Merge list of maps using Java 8 Stream API

Question 1

I'm trying to learn Java 8 Stream and when I try to convert some function to java8 to practice. I meet a problem.

I'm curious that how can I convert follow code to java stream format.

/*
 * input example:
 * [
 {
 "k1": { "kk1": 1, "kk2": 2},
 "k2": {"kk1": 3, "kk2": 4}
 }
 {
 "k1": { "kk1": 10, "kk2": 20},
 "k2": {"kk1": 30, "kk2": 40}
 }
 ]
 * output:
 * {
 "k1": { "kk1": 11, "kk2": 22},
 "k2": {"kk1": 33, "kk2": 44}
 }
 *
 *
 */
private static Map<String, Map<String, Long>> mergeMapsValue(List<Map<String, Map<String, Long>>> valueList) {
 Set<String> keys_1 = valueList.get(0).keySet();
 Set<String> keys_2 = valueList.get(0).entrySet().iterator().next().getValue().keySet();
 Map<String, Map<String, Long>> result = new HashMap<>();
 for (String k1: keys_1) {
 result.put(k1, new HashMap<>());
 for (String k2: keys_2) {
 long total = 0;
 for (Map<String, Map<String, Long>> mmap: valueList) {
 Map<String, Long> m = mmap.get(k1);
 if (m != null && m.get(k2) != null) {
 total += m.get(k2);
 }
 }
 result.get(k1).put(k2, total);
 }
 }
 return result;
}

Question 2

So all maps are the same - i.e. have the same keys at both levels?

Question 3

This is not a code translation service. You need to show us what you have already tried so we can tell you what you are doing wrong.

Question 4

You should rethink your original approach first, i.e. what to iterate over in the outer loop and what in the inner loop.

Question 5

@Holger I know I should think first, but I totally can't get a way to finish it.

Question 6

The trick here is to collect correctly the inner maps. The workflow would be:

Flat map the list of map List<Map<String, Map<String, Long>>> into a stream of map entries Stream<Map.Entry<String, Map<String, Long>>>.
Group by the key of each of those entry, and for the values mapped to same key, merge the two maps together.

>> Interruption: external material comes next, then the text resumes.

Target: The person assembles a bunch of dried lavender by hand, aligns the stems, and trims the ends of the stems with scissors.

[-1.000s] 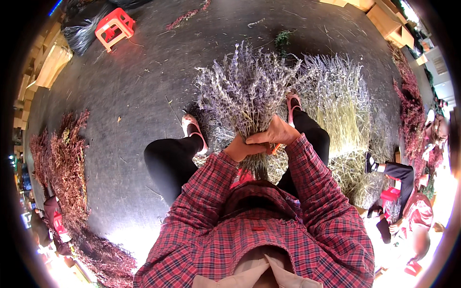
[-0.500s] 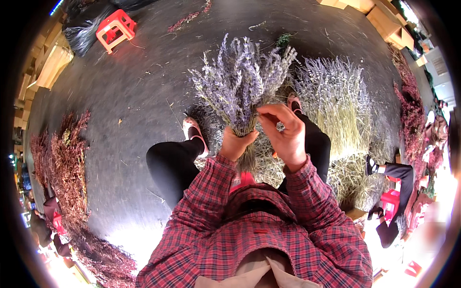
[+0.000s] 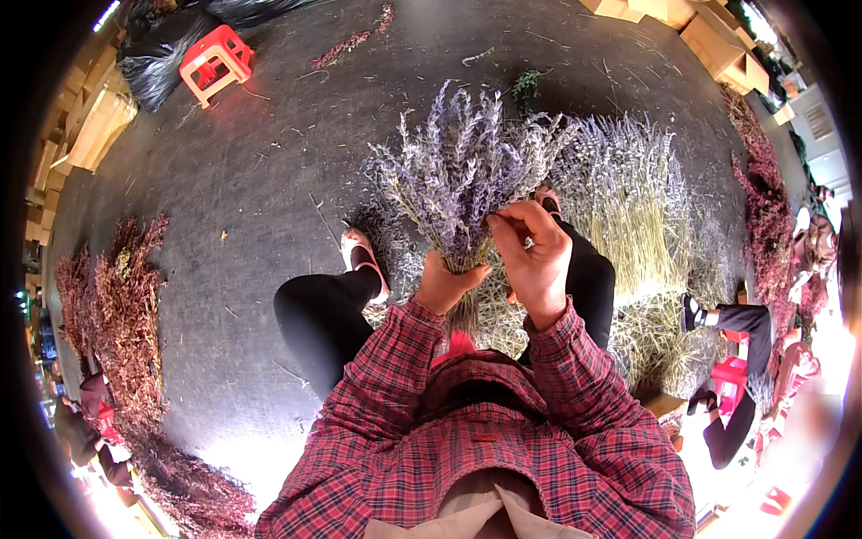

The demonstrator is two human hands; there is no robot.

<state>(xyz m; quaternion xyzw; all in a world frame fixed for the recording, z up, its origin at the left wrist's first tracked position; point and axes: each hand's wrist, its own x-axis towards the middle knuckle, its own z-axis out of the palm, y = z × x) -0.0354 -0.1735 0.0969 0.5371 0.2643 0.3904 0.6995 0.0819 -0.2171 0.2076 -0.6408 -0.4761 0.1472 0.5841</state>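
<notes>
The left hand (image 3: 446,286) is squeezing the stems of a full lavender bunch (image 3: 460,171). The right hand (image 3: 537,256) is pinching sprigs beside it. Behind the bunch, a big loose lavender pile (image 3: 628,207) is waiting on the floor.

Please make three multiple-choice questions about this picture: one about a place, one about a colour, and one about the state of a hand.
1. Where is the red plastic stool?
A. upper left, on the dark floor
B. between the person's feet
C. on the flower pile

2. What colour is the bunch of dried flowers in the hands?
A. yellow
B. pale purple
C. dark red

3. What does the left hand do?
A. lies open on a knee
B. grips the bunch's stems
C. holds scissors

Answers: 1 A, it stands far up left. 2 B, the heads look lavender. 3 B, its fingers close round the stems, the right hand beside it.
</notes>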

Collecting maps by merging them would ideally warrant a flatMapping collector, which unfortunately doesn't exist in Java 8, although it will exist in Java 9 (see JDK-8071600). For Java 8, it is possible to use the one provided by the StreamEx library (and use MoreCollectors.flatMapping in the following code).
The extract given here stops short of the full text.